▶ [Assignment] All of the data below should come back exactly as written, minus its images.

┏━━

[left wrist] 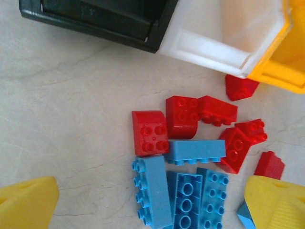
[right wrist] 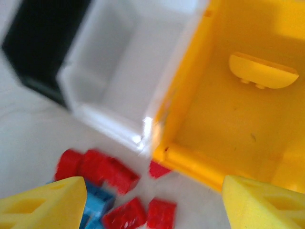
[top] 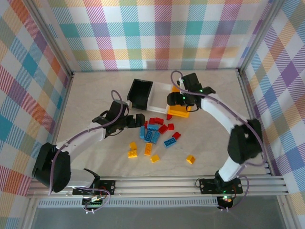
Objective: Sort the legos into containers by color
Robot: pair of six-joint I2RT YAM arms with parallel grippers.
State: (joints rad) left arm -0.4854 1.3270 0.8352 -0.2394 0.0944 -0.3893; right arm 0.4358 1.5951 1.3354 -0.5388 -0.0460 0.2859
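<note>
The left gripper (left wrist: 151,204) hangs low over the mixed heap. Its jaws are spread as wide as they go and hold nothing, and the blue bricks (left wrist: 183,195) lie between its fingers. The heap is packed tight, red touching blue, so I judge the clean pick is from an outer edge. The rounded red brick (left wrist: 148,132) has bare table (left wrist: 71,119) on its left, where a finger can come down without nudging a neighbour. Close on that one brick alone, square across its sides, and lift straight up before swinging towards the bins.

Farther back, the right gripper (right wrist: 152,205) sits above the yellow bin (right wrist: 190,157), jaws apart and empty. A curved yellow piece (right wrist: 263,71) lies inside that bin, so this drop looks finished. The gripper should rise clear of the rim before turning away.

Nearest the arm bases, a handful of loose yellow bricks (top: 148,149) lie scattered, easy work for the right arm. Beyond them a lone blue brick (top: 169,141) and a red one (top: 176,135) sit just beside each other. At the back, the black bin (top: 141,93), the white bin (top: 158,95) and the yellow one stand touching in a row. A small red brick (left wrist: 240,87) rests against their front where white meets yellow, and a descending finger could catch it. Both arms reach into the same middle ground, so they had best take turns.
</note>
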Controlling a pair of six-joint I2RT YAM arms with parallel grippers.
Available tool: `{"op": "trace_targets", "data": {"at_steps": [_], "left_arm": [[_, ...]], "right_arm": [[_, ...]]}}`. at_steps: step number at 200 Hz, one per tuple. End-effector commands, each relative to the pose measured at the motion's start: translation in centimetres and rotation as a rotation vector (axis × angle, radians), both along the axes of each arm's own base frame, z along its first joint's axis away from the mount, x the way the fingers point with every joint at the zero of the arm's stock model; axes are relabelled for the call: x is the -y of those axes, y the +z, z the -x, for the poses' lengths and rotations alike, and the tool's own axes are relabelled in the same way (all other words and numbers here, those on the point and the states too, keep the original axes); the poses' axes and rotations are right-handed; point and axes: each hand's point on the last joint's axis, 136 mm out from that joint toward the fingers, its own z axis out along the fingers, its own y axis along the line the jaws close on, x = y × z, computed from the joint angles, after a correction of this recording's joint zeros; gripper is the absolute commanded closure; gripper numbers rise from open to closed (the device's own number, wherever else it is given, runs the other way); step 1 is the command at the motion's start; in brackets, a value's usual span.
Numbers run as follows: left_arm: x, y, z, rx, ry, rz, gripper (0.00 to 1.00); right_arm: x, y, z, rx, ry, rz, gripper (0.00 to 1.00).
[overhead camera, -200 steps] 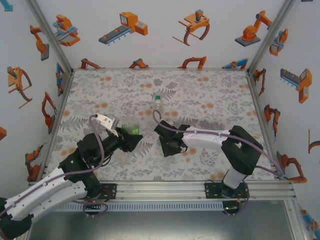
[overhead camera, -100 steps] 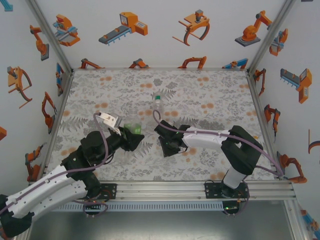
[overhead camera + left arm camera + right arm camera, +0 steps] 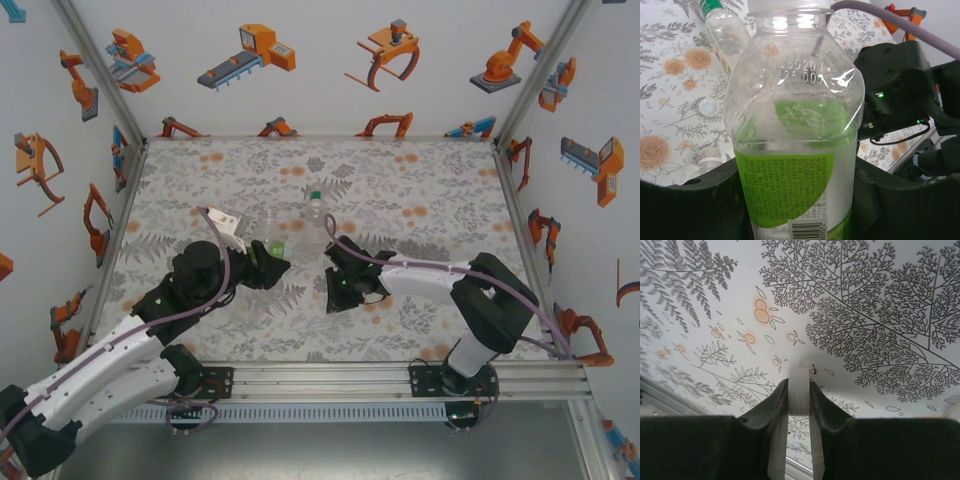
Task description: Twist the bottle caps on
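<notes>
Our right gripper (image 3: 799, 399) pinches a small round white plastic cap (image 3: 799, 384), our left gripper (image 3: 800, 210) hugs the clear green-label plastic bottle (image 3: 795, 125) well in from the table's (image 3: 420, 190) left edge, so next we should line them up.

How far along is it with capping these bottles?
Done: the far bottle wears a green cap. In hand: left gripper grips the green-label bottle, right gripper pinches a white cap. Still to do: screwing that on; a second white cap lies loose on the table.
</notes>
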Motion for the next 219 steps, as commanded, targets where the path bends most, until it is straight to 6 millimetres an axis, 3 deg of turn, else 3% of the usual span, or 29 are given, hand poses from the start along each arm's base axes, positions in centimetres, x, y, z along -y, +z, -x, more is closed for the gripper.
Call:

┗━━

▶ [Result of the exercise]
[left wrist] 
[right wrist] 
[top] 
Objective: Sort the legos into containers by color
Robot: pair of six-joint I2RT YAM arms with parallel grippers.
State: (joints rad) left arm -0.4854 1.3270 0.8352 -0.2394 0.0944 -0.3893; right arm 0.4358 1.5951 1.3354 -0.5388 -0.0460 0.2859
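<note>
The left gripper (left wrist: 151,204) hangs low over the mixed heap. Its jaws are spread as wide as they go and hold nothing, and the blue bricks (left wrist: 183,195) lie between its fingers. The heap is packed tight, red touching blue, so I judge the clean pick is from an outer edge. The rounded red brick (left wrist: 148,132) has bare table (left wrist: 71,119) on its left, where a finger can come down without nudging a neighbour. Close on that one brick alone, square across its sides, and lift straight up before swinging towards the bins.

Farther back, the right gripper (right wrist: 152,205) sits above the yellow bin (right wrist: 190,157), jaws apart and empty. A curved yellow piece (right wrist: 263,71) lies inside that bin, so this drop looks finished. The gripper should rise clear of the rim before turning away.

Nearest the arm bases, a handful of loose yellow bricks (top: 148,149) lie scattered, easy work for the right arm. Beyond them a lone blue brick (top: 169,141) and a red one (top: 176,135) sit just beside each other. At the back, the black bin (top: 141,93), the white bin (top: 158,95) and the yellow one stand touching in a row. A small red brick (left wrist: 240,87) rests against their front where white meets yellow, and a descending finger could catch it. Both arms reach into the same middle ground, so they had best take turns.
</note>
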Controlling a pair of six-joint I2RT YAM arms with parallel grippers.
Available tool: `{"op": "trace_targets", "data": {"at_steps": [_], "left_arm": [[_, ...]], "right_arm": [[_, ...]]}}`. at_steps: step number at 200 Hz, one per tuple. End-effector commands, each relative to the pose measured at the motion's start: translation in centimetres and rotation as a rotation vector (axis × angle, radians), both along the axes of each arm's own base frame, z along its first joint's axis away from the mount, x the way the fingers point with every joint at the zero of the arm's stock model; axes are relabelled for the call: x is the -y of those axes, y the +z, z the -x, for the poses' lengths and rotations alike, and the tool's own axes are relabelled in the same way (all other words and numbers here, those on the point and the states too, keep the original axes); the poses' axes and rotations are right-handed; point and axes: each hand's point on the last joint's axis, 136 mm out from that joint toward the fingers, its own z axis out along the fingers, its own y axis along the line the jaws close on, x = y × z, computed from the joint angles, after a correction of this recording's joint zeros; gripper is the absolute commanded closure; gripper numbers rise from open to closed (the device's own number, wherever else it is given, runs the other way); step 1 is the command at the motion's start; in brackets, a value's usual span.
Numbers run as follows: left_arm: x, y, z, rx, ry, rz, gripper (0.00 to 1.00); right_arm: x, y, z, rx, ry, rz, gripper (0.00 to 1.00).
[overhead camera, -200 steps] 
[overhead camera, -100 steps] 
[overhead camera + left arm camera + right arm camera, +0 steps] 
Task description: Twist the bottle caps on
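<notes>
Our right gripper (image 3: 799, 399) pinches a small round white plastic cap (image 3: 799, 384), our left gripper (image 3: 800, 210) hugs the clear green-label plastic bottle (image 3: 795, 125) well in from the table's (image 3: 420, 190) left edge, so next we should line them up.

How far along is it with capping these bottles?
Done: the far bottle wears a green cap. In hand: left gripper grips the green-label bottle, right gripper pinches a white cap. Still to do: screwing that on; a second white cap lies loose on the table.
</notes>
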Motion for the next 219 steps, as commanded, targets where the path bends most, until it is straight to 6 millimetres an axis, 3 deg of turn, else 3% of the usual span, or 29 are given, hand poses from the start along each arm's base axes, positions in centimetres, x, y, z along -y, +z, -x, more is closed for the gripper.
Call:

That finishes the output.